## [Aim of the exercise]
Of all the lines below, return only those starting with the line holding "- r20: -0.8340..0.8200" and going on through the line holding "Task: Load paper", exactly as written.

## [Information shown]
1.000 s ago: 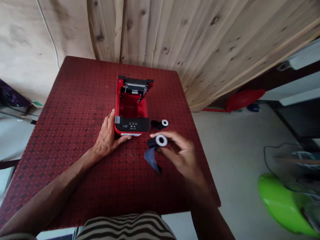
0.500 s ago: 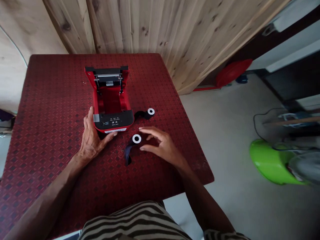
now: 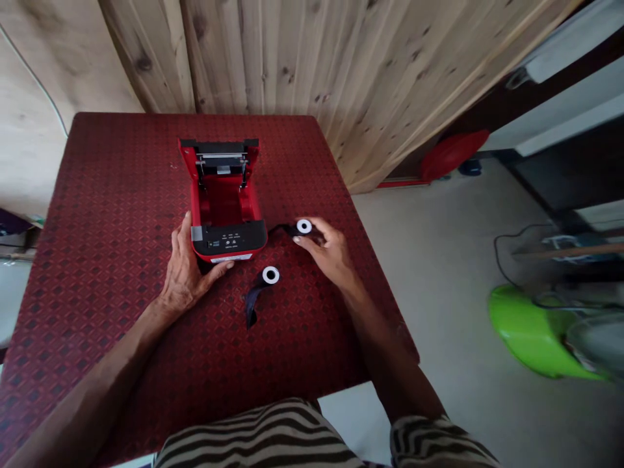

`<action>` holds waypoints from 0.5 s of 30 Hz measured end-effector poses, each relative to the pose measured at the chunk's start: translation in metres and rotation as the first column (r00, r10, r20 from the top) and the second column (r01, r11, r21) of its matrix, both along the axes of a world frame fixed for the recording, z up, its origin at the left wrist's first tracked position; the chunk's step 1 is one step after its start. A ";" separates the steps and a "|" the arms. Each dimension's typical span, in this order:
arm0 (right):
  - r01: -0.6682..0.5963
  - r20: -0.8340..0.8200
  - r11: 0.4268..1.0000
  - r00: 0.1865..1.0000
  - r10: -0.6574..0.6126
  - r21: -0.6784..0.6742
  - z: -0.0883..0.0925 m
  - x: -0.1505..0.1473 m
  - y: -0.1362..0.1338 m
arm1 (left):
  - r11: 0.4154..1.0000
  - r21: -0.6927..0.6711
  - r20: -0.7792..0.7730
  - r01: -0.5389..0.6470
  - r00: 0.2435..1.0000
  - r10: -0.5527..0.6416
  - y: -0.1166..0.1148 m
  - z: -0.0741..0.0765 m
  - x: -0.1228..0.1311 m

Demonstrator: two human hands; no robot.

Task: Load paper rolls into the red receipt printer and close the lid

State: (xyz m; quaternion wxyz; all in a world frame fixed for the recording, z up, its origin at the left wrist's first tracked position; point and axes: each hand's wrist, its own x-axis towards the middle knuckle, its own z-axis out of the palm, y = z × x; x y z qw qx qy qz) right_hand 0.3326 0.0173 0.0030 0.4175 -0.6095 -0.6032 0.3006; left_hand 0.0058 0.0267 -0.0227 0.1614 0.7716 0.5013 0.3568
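Nearest, a loose ribbon roll (image 3: pixel 268 278) lies untouched on the red surface (image 3: pixel 97 214). Beyond it, the right hand (image 3: pixel 329 250) closes its fingers (image 3: pixel 303 241) around a second ribbon roll (image 3: pixel 302 227), white core up. Leftward, the left hand (image 3: pixel 185 273) lies flat against the open red printer (image 3: pixel 224 201).

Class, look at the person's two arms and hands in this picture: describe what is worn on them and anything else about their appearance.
Both forearms are bare. The left hand and right hand wear no gloves; no ring, watch or bracelet shows. A black-and-cream striped sleeve covers the right upper arm at the picture's bottom edge, matching the striped garment below.
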 end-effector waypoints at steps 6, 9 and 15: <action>-0.210 0.045 0.976 0.977 0.208 0.062 0.113 0.009 -0.034 | 1.000 -0.021 0.001 0.008 1.000 -0.008 -0.001 -0.004 0.001; -0.422 0.186 0.902 0.897 0.400 0.095 0.147 -0.011 -0.018 | 1.000 -0.022 0.017 0.005 1.000 -0.005 -0.003 -0.004 0.002; -0.644 0.468 0.764 0.670 0.577 -0.020 0.125 -0.083 0.061 | 1.000 0.001 0.017 0.012 1.000 -0.012 -0.005 -0.008 0.003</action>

## [Response to this exercise]
  - r20: -0.8340..0.8200
  - r11: 0.4268..1.0000
  - r00: 0.1865..1.0000
  - r10: -0.6574..0.6126
  - r21: -0.6784..0.6742
  - z: -0.0883..0.0925 m
  - x: -0.1505..0.1473 m
  - y: -0.1362..0.1338 m
arm1 (left):
  - r11: 0.4154..1.0000
  - r21: -0.6927..0.6711
  - r20: -0.7792..0.7730
  - r01: -0.5389..0.6470
  - r00: 0.2435..1.0000
  - r10: -0.5527..0.6416
  - y: -0.1166..0.1148 m
  - z: -0.0741..0.0765 m
  - x: -0.1228..0.1311 m

Demonstrator: two human hands; no robot.

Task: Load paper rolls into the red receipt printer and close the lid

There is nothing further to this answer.